Remote, IL 60606 US
As a member of our Data Infrastructure team, you’ll help us build and maintain tools and infrastructure to write, test, and schedule batch data pipelines. Your work will enable other developers, data scientists, and analysts to write the high-performing pipelines that power data science, machine learning, and product development.
We primarily write in Scala, Java, and Python and use technologies like Hadoop, Spark, Airflow, Terraform, and Kubernetes, as well as GCP services like Dataproc, Dataflow, and BigQuery. Our team is headquartered in Brooklyn but has a remote-first culture and we encourage remote applicants; no preference in time zone.
What’s this team like?
- We build highly-performant systems that are maintainable and easy to understand by selecting and integrating with the best of current technologies.
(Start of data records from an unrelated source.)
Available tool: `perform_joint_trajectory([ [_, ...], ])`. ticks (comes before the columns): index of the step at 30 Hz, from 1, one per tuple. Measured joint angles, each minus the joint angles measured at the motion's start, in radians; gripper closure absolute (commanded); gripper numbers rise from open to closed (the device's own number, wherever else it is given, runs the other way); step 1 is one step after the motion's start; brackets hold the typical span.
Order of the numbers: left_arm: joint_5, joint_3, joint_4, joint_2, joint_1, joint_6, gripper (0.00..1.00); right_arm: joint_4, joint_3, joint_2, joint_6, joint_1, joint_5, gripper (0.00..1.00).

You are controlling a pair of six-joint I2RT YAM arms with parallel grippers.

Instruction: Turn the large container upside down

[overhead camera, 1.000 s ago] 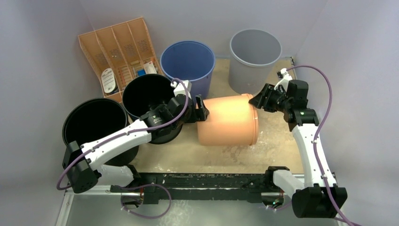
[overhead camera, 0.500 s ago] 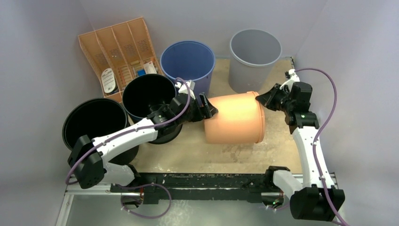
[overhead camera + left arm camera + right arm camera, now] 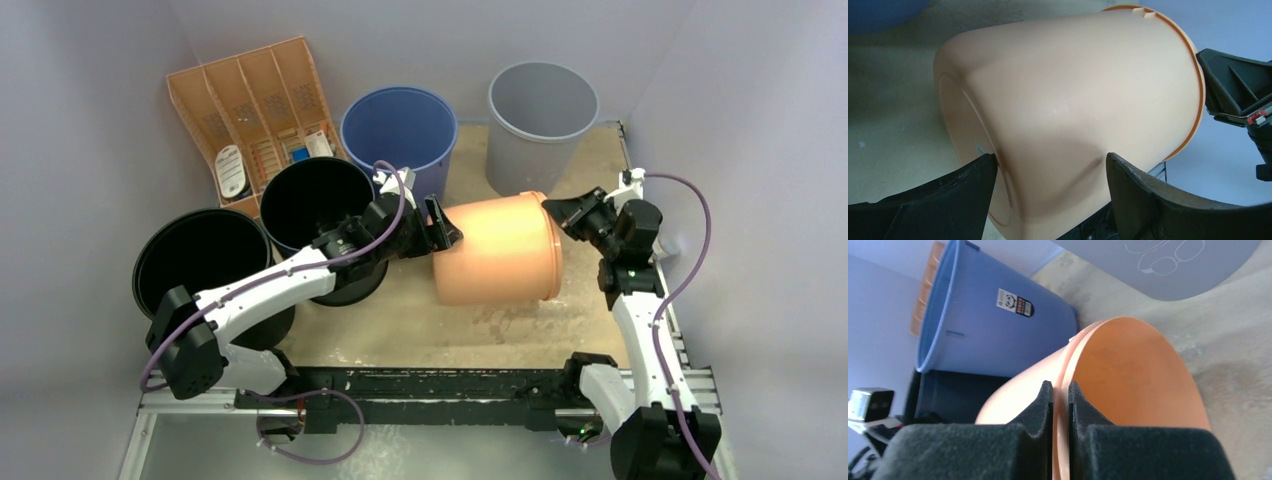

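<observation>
Top external view first: closest to us, the two arms are fixed at the near edge of the tabletop (image 3: 420, 335). A little further in, the large container (image 3: 497, 252), the orange one, lies on its side in the middle. Its bottom end points left and its open mouth points right.

The left gripper (image 3: 434, 228) is spread wide at the bottom end, with one finger over the flat base and one along the side. It looks like it is there to steady or push that end, not to squeeze it.

The right gripper (image 3: 1060, 407) is clenched on the thin rim at the mouth. Its wrist view shows the orange edge pinched between both fingers (image 3: 1035, 410). I think that grip is for lifting the mouth up and over, so the container can land mouth down. The turn looks about half done.

Further back stand two black bins (image 3: 200, 262), then a blue bin (image 3: 400, 125), a grey bin (image 3: 542, 100) and a brown tray (image 3: 250, 100) with slots.

A second ago the right gripper was partly open and only near the rim. Now it has bitten onto it. The container has also slid a bit to the right, and the left gripper has followed it.
</observation>
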Motion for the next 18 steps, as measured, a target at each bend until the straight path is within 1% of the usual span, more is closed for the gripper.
perform_joint_trajectory([
  [5,0.006,0.026,-0.055,0.0,0.0,0.006,0.24,0.156,-0.118,-0.057,0.168,-0.005,-0.003,1.0],
  [10,0.006,0.032,-0.08,-0.01,0.0,0.008,0.24,0.186,-0.168,-0.118,0.259,-0.005,0.003,1.0],
  [11,0.005,0.033,-0.085,-0.016,0.0,0.008,0.24,0.182,-0.168,-0.121,0.265,-0.005,0.003,0.98],
  [14,0.003,0.04,-0.094,-0.038,0.0,0.01,0.24,0.163,-0.162,-0.124,0.272,-0.005,0.006,0.76],
  [16,0.001,0.049,-0.091,-0.053,0.0,0.009,0.24,0.143,-0.147,-0.123,0.265,-0.005,0.016,0.66],
  [18,-0.001,0.063,-0.057,-0.068,-0.001,0.009,0.24,0.088,-0.13,-0.119,0.23,-0.002,0.004,0.57],
])
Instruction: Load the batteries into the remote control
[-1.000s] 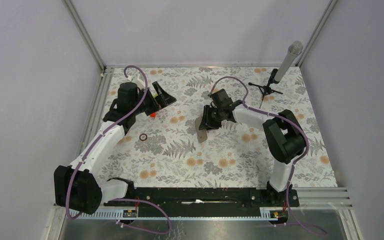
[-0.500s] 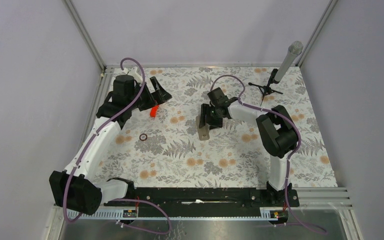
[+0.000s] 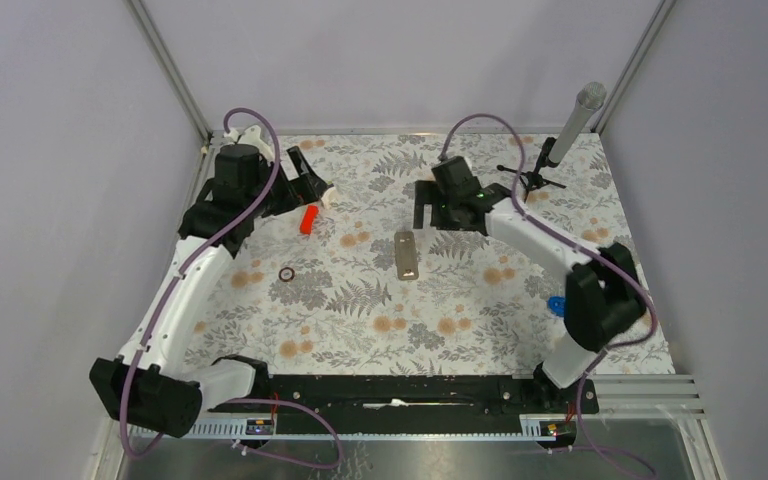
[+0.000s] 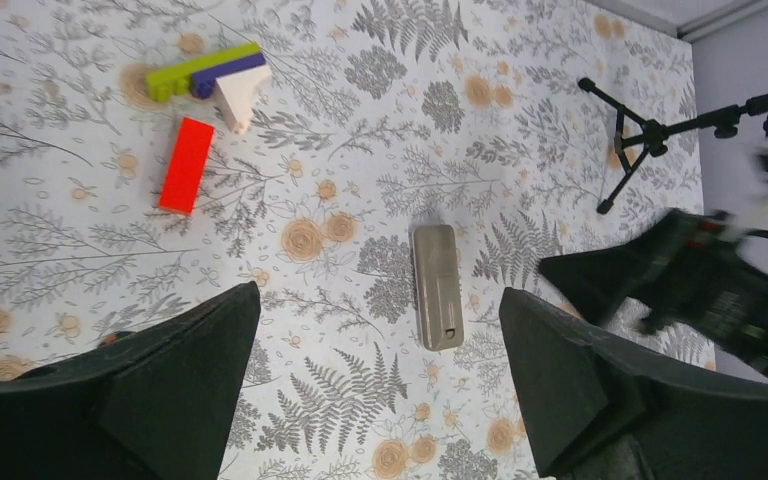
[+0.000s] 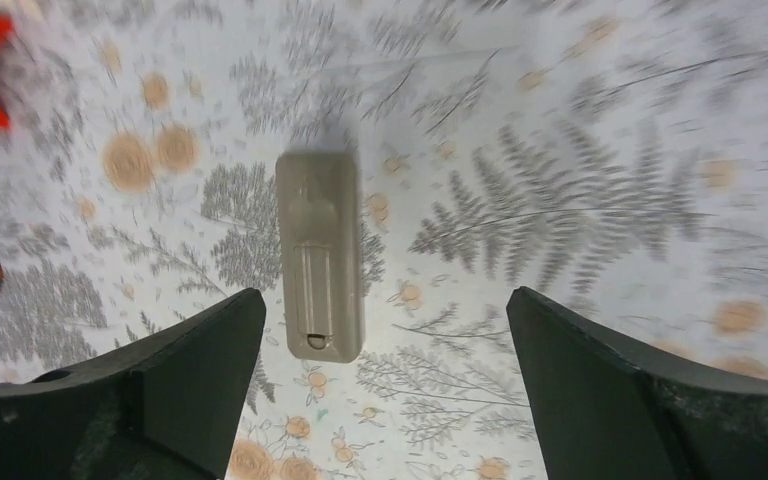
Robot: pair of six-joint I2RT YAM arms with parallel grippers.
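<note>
The right gripper (image 3: 447,207) has let go of the remote control (image 3: 405,254) and is hanging beyond it with jaws wide, leaving it lying back-up in the middle of the worktop (image 3: 480,330), free for loading. The right wrist view is showing what the top view is not: a seemingly closed battery cover (image 5: 318,290). The left gripper (image 4: 377,295) is also gaping, empty.

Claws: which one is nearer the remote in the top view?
The right claw, open just past the remote; the left claw, also open, is farther off near the red block.

Remote control (image 3: 405,254) — red block (image 3: 307,219) well apart
</note>
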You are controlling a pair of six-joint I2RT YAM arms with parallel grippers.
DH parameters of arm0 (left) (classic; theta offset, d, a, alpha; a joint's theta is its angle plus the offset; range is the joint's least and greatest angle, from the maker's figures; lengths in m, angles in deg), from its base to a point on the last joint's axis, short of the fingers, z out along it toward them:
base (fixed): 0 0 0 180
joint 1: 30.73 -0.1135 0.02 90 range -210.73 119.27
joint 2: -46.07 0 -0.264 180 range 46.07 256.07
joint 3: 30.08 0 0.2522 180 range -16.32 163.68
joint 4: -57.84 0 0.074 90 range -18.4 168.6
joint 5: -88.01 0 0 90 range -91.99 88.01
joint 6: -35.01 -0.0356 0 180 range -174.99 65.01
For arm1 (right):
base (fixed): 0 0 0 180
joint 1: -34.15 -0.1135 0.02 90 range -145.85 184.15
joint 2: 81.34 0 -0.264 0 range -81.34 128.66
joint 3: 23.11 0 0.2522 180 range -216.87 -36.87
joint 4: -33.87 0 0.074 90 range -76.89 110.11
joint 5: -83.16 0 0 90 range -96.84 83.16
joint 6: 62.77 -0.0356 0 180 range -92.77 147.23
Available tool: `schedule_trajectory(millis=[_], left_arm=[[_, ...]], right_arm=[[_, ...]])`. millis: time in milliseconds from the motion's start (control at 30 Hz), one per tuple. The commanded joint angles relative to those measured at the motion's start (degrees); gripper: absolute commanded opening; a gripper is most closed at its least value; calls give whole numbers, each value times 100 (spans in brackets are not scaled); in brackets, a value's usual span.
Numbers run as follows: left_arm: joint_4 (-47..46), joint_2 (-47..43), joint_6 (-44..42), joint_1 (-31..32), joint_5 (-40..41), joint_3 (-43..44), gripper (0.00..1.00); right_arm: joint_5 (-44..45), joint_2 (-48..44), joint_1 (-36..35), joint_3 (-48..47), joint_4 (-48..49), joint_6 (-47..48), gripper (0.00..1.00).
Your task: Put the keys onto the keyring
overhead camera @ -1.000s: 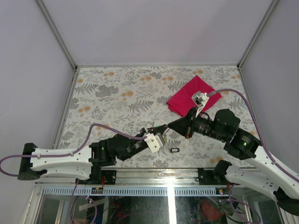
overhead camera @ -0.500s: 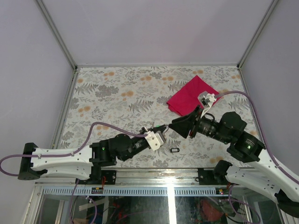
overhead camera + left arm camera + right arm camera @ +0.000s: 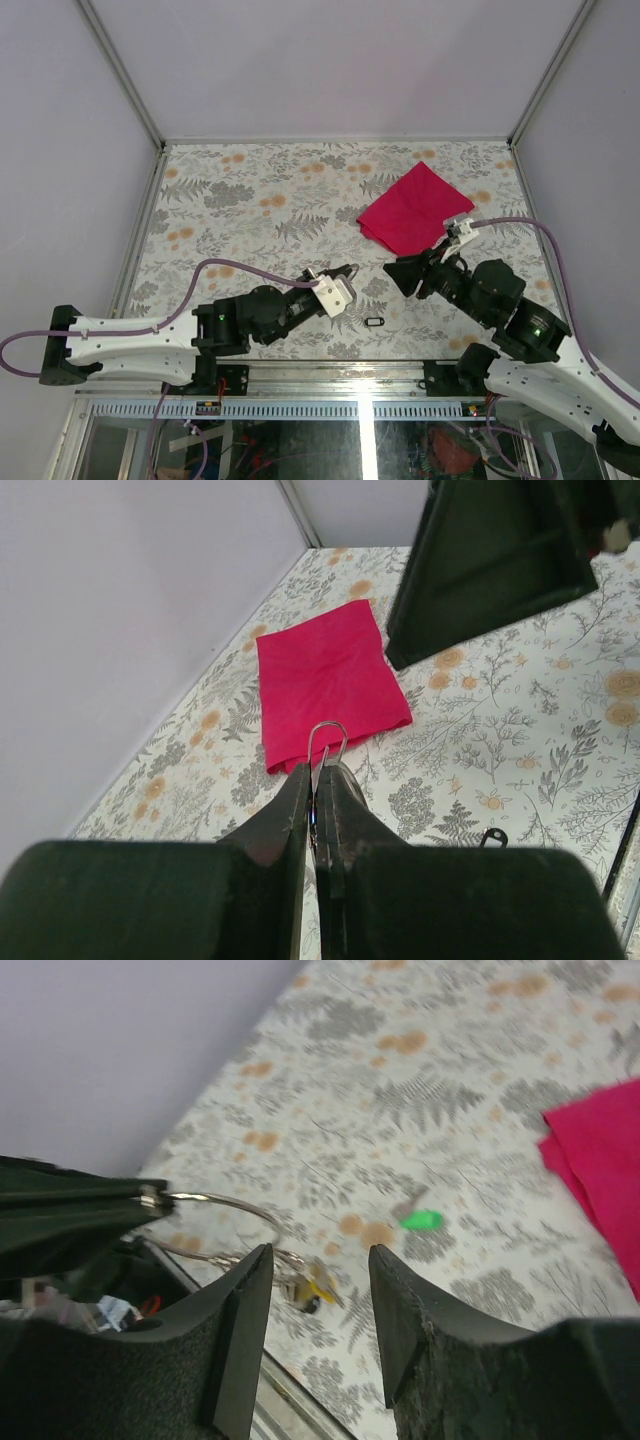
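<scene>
Floral tablecloth (image 3: pixel 250 190) carries a red cloth (image 3: pixel 410 210). Nearer than that cloth, the left gripper (image 3: pixel 318 780) is clamped on the keyring (image 3: pixel 328 730), with 1 yellow key (image 3: pixel 318 1290) at the ring. Just beside the cloth's near edge, the right gripper (image 3: pixel 403 274) stands with jaws apart, holding nothing. 1 black key (image 3: pixel 375 321) lies on the table nearer still.

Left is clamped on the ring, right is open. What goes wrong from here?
The shut left gripper pinches the thin silver wire keyring by one edge only, so pushing a tag on may twist it or make it slip.
The small black oblong key tag lies flat by the table's near edge. The open right gripper may nudge it off.
The yellow tag hanging on the ring may block threading.
</scene>
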Motion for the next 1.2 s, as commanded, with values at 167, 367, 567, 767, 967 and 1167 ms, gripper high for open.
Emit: schedule_trajectory(millis=[167,367,567,767,967,1167], left_arm=[[-10,-85,124,-26,461,267,0],[125,-163,111,-65,713,254,0],[259,-358,285,-203,571,222,0],[396,-293,310,-218,527,315,0],[484,-310,356,-213,525,363,0],[565,-286,377,-215,520,431,0]], right_arm=[[866,977,18,76,-1455,-705,47],[-316,2133,19,138,-1413,-830,43],[-1554,3022,16,599,-488,-868,43],[-1705,4010,40,314,-617,-97,46],[-1313,4625,78,-22,-876,437,41],[-1214,4936,104,-134,-843,687,33]])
- We develop robust, highly available, well-monitored data infrastructure.
- We stay in close communication with our internal customers and make strategic improvements to ensure those that depend on us have a great experience using data
What does the day-to-day look like?
- You should have experience building data processing platforms, supporting them at scale, and collaborating with other teams that depend on them.
- Experience building applications and managing infrastructure using one of the major cloud providers is preferred but not required.
- We value curiosity, passion, responsibility, and generosity of spirit.
Qualities that will help you thrive in this role are:
- You understand that being an effective software engineer is about communicating with people as much as it is about writing code.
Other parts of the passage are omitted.